Discovering Love

a novel by Rolf A. F. Witzsche

Episode 1 of the series The Lodging for the Rose

Page 61

Chapter 5 - Helen a Healer

     "With the birth of her first-born Leah felt that her affliction had been lifted. For this reason she named the child Reuben. But my friend called this sense of relief a delusion that rests on sensuality and corporeality instead of on a foundation in universal principle. This assessment seems to be correct, because Leah became evermore deeply trapped by this mentality. My friend said that instead of rejoicing in the fullness of God's creation Leah stood in denial of it. As if gripped by some form of ecclesiastical despotism, she called her next child Levi, the meaning of being attached, having a possession. It appears that Leah woke up some time after that, because she called her fourth child, Judah, 'object of praise.' My friend commented that Leah gave up a lot of her corporal attachments in her awakening and was gaining a profound sense of value in herself in standing in unity with God as an expression of divine Principle and divine Love.

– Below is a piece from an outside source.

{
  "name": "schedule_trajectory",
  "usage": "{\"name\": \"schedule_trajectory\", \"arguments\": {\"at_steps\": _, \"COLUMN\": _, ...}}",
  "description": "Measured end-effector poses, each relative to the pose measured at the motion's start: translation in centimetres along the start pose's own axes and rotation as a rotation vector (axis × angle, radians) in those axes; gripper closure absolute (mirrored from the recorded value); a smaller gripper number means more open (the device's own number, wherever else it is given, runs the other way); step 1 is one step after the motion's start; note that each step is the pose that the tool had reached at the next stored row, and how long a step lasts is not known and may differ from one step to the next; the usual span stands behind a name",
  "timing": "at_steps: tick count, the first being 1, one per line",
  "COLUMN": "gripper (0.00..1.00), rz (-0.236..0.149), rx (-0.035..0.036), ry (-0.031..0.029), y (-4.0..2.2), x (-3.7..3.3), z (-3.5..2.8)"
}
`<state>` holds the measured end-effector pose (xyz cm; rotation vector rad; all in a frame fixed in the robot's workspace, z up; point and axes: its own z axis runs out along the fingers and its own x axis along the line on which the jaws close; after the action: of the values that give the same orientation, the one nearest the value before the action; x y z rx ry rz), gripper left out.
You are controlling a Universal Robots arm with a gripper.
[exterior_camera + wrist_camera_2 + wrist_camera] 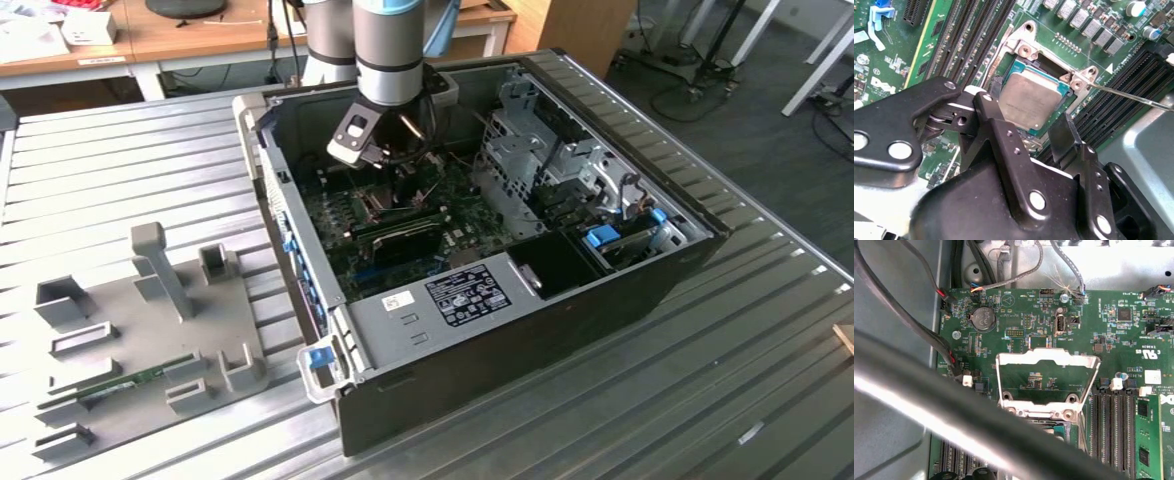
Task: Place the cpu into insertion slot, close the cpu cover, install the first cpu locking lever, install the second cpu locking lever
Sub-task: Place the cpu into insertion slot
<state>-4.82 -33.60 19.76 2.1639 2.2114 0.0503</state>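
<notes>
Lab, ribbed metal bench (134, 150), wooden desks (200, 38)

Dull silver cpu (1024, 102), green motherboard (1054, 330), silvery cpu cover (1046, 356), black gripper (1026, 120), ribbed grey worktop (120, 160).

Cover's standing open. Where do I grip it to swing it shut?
Probably the free cross-bar of the cpu cover, opposite its hinged edge at the insertion slot. It stands raised and thin, so come from above, pinching its two flat faces.
</notes>
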Motion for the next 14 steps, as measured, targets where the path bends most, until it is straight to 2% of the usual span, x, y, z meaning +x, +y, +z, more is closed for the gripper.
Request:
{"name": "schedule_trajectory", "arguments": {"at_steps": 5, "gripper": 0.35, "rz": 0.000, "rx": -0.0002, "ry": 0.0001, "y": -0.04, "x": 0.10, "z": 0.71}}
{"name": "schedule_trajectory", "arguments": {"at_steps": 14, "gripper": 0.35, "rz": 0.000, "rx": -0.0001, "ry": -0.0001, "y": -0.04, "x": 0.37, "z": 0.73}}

      "Of course Rachel envied Leah. In desperation Rachel gave her closest helper, Bilhah to Jacob to have children through her. As this process worked out, Rachel suggested that God had judged her worthy. So she called the child correspondingly, Dan, which is related to 'judge.' But my friend suggested that this is not a foundation for building a civilization on, but is animal magnetism, a tearing down that status of man to such a low level where one mind preys on another, one belief on another, so that the whole scene collapses into a convolution of errors.

      "When Leah became barren after her fourth child," Helen continued, "she followed Rachel's lead and gave her own closest friend, Zilpah, to Jacob to have children with her. However, Leah did this from a much higher standpoint than Rachel had done. Leah offered Zilpah to Jacob on the same high-level platform of detachment on which she had gained her freedom from Jacob with the birth of Judah, while still being able to contribute to the welfare of the whole family or tribe. When Zilpah's child was born Leah rejoiced and named the child, Gad, which means, 'a troop is coming.' My American friend suggests that Leah's position was a position of science, of spiritual being understood, of hastening towards harmony."

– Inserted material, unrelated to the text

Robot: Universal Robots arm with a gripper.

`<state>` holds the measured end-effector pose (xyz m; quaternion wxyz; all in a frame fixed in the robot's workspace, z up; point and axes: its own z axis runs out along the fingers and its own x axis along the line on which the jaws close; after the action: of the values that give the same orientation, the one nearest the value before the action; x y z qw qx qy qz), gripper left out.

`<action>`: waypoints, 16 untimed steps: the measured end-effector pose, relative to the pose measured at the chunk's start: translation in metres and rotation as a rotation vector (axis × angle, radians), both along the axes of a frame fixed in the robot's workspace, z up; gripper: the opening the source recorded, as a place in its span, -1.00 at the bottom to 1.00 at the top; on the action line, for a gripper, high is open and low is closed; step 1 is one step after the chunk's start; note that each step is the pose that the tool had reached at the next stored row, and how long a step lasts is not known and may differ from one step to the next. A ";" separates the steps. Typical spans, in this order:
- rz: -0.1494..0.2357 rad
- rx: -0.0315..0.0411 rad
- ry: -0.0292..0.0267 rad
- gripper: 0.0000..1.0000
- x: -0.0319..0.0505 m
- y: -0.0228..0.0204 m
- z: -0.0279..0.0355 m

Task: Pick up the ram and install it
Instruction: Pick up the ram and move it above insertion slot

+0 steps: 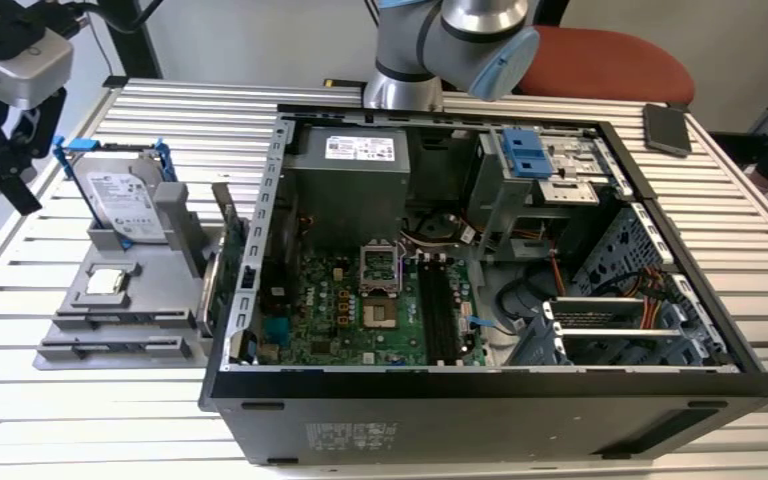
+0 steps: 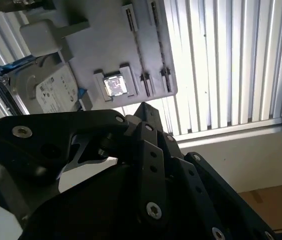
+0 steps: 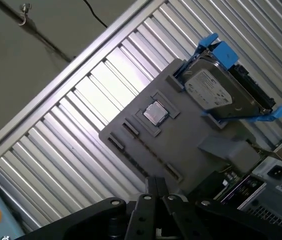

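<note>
Your work surface is a slatted metal table (image 1: 91,400), pale grey, with ribs running across the exterior view. Strong light glares off the slats in both wrist views. Behind its far edge you have a chair (image 1: 611,60) with a red seat. In the first wrist view the floor (image 3: 26,75) is plain grey; a thin dark cable (image 3: 93,15) crosses it. In the second wrist view a cardboard box (image 2: 276,207) sits below the table edge.

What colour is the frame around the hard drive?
The frame is bright blue, clearest in the first wrist view.
</note>
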<state>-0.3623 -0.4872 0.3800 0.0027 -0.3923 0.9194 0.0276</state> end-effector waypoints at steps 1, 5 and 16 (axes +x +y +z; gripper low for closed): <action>0.011 0.0000 0.0000 -1.00 0.0000 0.0000 0.0000; 0.054 0.0000 0.0000 -1.00 0.0000 0.0000 0.0001; 0.135 -0.0033 -0.0008 -1.00 0.0000 0.0000 0.0001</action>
<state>-0.3623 -0.4872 0.3802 0.0006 -0.4533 0.8910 0.0260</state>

      Helen paused. "Can you imagine that, Peter?" she said quietly moments later. "Most women today would go into a rage if they saw their husband having sex with another woman, and more so if the other woman was her own closest friend, and even more so if they were aiming to have children together. Against this background it is unimaginable that a wife would ever condone such a process, much less suggest it, and even less suggest it out of her love of family. According to our modern perceptions Leah had done everything wrong that a wife could possibly do wrong, but my friend gave her high praise for it. Evidently that praise was due to her love of family, and her love of Jacob, and also her own love of herself as a human being, seeing her highest interest in promoting the common good, the general welfare, the development of the family. That, Peter was love. Love begins when it doesn't end at the tip of one's nose, so to speak. My friend calls it, science. Which means that the two are really one, and both are expressed in the general welfare."

      "Is this why you have asked me here tonight?" I asked. "Did you invite me for the sake of the general welfare?"

      "Maybe I did," she said with a grin. "In the modern world the general welfare is no longer dependent on adding children. Our physical security and welfare is more secure now than ever, as the result of efficient industries and infrastructures and advanced processes in farming. Still we have deep-seated needs that are critical for the whole. We have different needs than in the early ages that are just as profoundly important for the general welfare. One is the need to cut out the crap of our mutual isolation in society, the divisions, and the smallness in thinking. We need to bring the Principle of Universal Love onto all of these now critical problem areas. Sex plays a role in this, Peter, because the whole of mankind is no deeply sexually divided, instead of being sexually united. Society says that sex is dirty and must be avoided, but we all know that this makes us hypocrites. None of us would exist on this planet if it weren't for people getting together for sex. We should celebrate it as something extraordinary, instead of hiding it in the secrecy of ever-smaller spheres of engagement. Sex was invented by the universe as a principle that assures the greatest possible genetic diversity in procreation. It also seems to serve as a model for breaking down barriers in social isolation. And so, Peter, sex serves very much the general welfare of society. Of course, there are also biological needs attached in the sexual sphere that assure the widest possible genetic proliferation. Self-isolation is not accommodating those needs, even the psychological needs. Would you wish to live in a world of self-starvation? To rebel against the long train of self-isolation is a step of science. Leah took a step out of the confinement of human isolation from one other, towards meeting the human need, graciously opening the door to Jacob to fulfill his own needs in that respect."